What happens to the waste once it is recycled varies by the company, says Osprey president Kirk Harpole.
“Some of the diaper guys won’t consider it virgin material so they would consider that a defective product and they don’t want to put it back into their lines. These guys will sell it into other industries or to other regions,” he says. “Meanwhile, some of the smaller guys, like private labelers, might have different product lines, like bed pads or pet pads, and they will use the repurposed materials there.”
Know More Waste
U.K.-based Knowaste has been in the diaper recycling game since the mid 1990s, becoming the first in the U.K. to recycle absorbent hygiene products in 2011. This original plant was closed in 2014 because it was not large enough to become commercially viable, and the company, which is based in Canada, is now seeking approval for its first commercial scale facility in North London. The process reverts the diapers back to fiber and then plastic materials following a sterilization process.

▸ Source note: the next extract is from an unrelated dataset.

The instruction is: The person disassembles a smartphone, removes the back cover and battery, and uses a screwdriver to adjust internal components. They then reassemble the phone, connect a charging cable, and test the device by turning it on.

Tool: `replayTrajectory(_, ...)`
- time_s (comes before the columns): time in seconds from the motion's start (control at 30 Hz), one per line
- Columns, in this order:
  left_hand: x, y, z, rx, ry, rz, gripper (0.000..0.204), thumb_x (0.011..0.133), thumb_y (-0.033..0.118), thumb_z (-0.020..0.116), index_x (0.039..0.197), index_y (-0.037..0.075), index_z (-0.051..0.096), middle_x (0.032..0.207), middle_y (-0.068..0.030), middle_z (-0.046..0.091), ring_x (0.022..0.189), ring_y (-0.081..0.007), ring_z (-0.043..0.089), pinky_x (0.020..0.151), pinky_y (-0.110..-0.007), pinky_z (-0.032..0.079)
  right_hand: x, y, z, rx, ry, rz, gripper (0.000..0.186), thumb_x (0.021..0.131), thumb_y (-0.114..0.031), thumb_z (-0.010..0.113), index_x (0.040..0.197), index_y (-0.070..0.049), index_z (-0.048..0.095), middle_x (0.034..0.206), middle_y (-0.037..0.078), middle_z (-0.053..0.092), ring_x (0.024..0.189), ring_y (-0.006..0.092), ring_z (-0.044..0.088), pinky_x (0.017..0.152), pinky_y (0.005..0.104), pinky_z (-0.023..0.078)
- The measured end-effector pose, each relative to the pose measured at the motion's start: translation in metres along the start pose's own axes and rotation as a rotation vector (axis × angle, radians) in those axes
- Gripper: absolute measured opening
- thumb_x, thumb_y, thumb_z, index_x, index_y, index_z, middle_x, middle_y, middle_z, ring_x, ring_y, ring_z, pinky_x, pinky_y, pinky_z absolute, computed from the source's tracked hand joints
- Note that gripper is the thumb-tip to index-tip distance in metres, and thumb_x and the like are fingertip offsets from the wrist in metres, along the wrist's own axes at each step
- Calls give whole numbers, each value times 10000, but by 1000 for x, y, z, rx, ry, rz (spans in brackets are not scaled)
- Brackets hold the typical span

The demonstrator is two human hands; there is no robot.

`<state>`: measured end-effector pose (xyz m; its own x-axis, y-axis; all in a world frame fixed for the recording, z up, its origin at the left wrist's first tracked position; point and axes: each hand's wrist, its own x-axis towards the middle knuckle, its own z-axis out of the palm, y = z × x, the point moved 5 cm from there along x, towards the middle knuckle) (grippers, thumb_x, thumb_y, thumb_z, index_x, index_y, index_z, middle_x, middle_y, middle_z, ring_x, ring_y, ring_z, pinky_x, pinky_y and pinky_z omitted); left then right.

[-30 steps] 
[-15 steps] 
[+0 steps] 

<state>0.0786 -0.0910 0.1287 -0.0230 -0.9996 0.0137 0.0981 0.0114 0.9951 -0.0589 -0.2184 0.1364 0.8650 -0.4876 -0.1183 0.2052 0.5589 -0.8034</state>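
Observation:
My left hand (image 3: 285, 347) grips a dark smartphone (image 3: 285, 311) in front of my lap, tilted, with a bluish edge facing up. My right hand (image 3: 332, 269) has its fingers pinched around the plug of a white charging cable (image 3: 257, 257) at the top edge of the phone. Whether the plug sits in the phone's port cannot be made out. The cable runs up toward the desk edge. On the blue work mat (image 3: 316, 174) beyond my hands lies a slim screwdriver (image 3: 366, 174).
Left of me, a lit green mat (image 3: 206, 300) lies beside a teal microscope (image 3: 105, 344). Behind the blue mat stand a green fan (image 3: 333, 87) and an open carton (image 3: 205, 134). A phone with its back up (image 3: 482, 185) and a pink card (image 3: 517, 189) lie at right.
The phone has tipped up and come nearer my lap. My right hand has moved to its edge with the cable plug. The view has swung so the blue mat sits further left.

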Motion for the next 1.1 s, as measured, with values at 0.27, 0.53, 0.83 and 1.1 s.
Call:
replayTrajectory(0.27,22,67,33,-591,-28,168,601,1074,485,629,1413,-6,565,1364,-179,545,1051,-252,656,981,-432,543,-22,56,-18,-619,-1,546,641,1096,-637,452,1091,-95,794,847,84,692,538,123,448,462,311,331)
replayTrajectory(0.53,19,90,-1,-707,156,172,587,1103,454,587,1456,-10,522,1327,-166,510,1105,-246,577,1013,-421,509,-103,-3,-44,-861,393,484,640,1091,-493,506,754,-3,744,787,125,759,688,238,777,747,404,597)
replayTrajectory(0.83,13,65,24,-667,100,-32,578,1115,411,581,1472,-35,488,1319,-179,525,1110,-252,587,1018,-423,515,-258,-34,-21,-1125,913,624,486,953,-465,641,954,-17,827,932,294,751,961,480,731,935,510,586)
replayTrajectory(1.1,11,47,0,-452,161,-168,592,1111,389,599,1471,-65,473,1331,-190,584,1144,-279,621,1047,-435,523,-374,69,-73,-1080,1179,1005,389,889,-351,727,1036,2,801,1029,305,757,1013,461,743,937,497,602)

The result is a product that could be ideal for a number of areas including park benches, decking fence posts, waste container buckets and kitty litter.

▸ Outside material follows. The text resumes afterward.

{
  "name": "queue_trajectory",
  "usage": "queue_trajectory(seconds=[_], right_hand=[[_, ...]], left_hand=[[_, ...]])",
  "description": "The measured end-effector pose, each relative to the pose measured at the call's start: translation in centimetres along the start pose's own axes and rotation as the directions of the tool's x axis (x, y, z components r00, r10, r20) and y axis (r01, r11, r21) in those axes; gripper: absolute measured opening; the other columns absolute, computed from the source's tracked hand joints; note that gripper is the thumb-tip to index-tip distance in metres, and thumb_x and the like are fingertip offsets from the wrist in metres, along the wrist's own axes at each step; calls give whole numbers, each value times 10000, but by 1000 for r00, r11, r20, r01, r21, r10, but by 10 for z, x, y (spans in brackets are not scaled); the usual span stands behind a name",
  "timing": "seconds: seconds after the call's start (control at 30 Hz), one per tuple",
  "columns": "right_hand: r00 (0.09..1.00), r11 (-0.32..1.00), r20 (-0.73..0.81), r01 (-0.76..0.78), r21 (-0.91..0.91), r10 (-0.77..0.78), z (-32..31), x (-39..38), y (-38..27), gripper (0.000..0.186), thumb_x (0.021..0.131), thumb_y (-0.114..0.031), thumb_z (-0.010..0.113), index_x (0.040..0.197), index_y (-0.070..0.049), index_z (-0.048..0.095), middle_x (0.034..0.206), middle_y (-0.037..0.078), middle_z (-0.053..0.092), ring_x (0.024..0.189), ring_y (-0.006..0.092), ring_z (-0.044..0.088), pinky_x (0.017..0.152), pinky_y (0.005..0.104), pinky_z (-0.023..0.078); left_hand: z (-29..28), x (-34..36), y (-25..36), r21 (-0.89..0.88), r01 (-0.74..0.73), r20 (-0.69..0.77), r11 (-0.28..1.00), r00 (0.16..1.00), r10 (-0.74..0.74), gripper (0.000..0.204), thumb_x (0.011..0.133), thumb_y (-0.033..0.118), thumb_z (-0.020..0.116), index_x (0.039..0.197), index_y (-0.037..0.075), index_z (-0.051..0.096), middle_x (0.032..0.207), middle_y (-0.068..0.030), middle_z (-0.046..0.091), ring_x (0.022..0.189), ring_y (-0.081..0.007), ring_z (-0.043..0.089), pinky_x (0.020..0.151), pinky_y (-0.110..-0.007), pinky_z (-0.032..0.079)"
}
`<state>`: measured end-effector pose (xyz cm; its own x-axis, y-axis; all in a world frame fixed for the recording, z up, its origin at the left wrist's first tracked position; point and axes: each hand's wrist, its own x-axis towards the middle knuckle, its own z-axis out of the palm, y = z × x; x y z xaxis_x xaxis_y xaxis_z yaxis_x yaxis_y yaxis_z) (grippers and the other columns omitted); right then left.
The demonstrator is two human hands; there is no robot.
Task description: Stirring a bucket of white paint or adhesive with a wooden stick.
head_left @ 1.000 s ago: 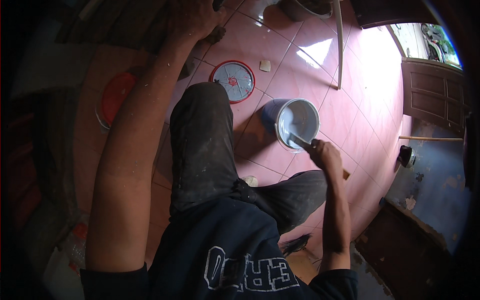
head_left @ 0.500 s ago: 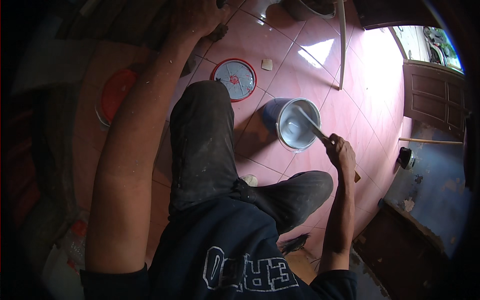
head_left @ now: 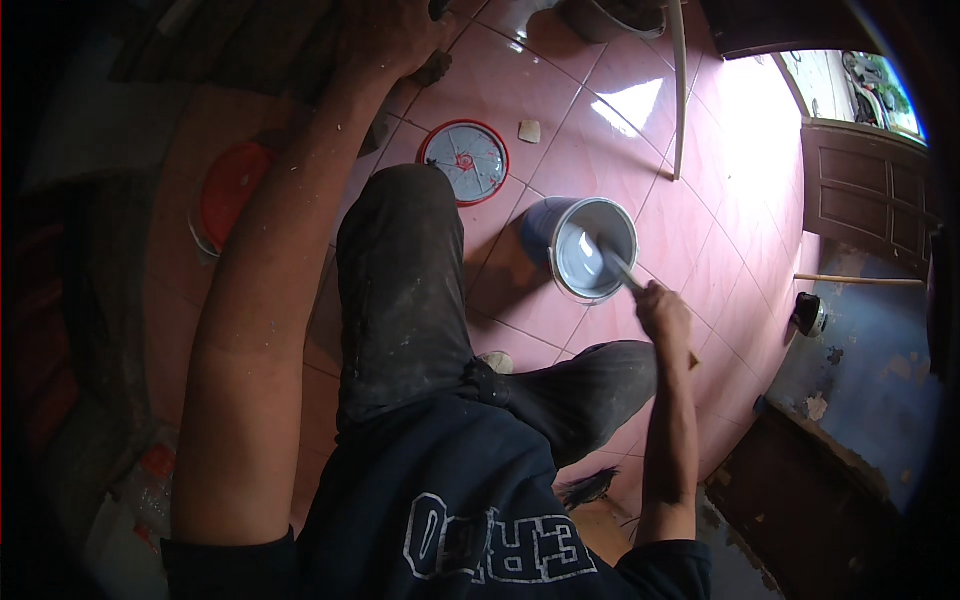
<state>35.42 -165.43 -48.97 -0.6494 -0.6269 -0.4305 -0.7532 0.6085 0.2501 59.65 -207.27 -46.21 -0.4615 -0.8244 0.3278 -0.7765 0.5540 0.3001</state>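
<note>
My right hand point(head_left: 660, 312) is closed on a flat stick point(head_left: 622, 268), whose upper part reaches into a bucket point(head_left: 542, 232) of pale blue-grey, paint-like liquid point(head_left: 578, 255). The bucket stands on the pink tiles in front of my bent knee. My left hand point(head_left: 400, 35) is raised at the upper edge of the picture, fingers curled at something dark that I cannot make out. A red-rimmed lid point(head_left: 480, 160) with grey smears lies just beyond my left knee, with a small pale square piece point(head_left: 530, 131) beside it.
A red round object point(head_left: 222, 190) lies left, partly behind my forearm. A grey tub point(head_left: 600, 22) and a long pale pole point(head_left: 679, 120) are at the top. A brown panelled door point(head_left: 862, 185), a peeling blue wall point(head_left: 860, 380) and a dark pot point(head_left: 810, 315) are at the right.
My right hand and the stick move back and forth in the bucket: rightward half a second ago, now back a little left and lower. My left hand stays where it was.
</note>
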Motion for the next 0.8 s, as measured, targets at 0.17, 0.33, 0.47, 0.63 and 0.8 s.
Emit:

Executives hope to eventually operate five plants throughout London.“The key for us is to open our first plant and be successful,” U.K. business development director Paul Richardson says. “We want to prove that we can do what we say without disruption.”
Richardson says the company will first target commercial hospitals and nurseries for the recycling program because these places already separate waste. “These areas are easier to work with than residential homes but there is no reason the collections cannot be set up. In homes where baby diapers are used, they can make up 50-70% of the garbage.”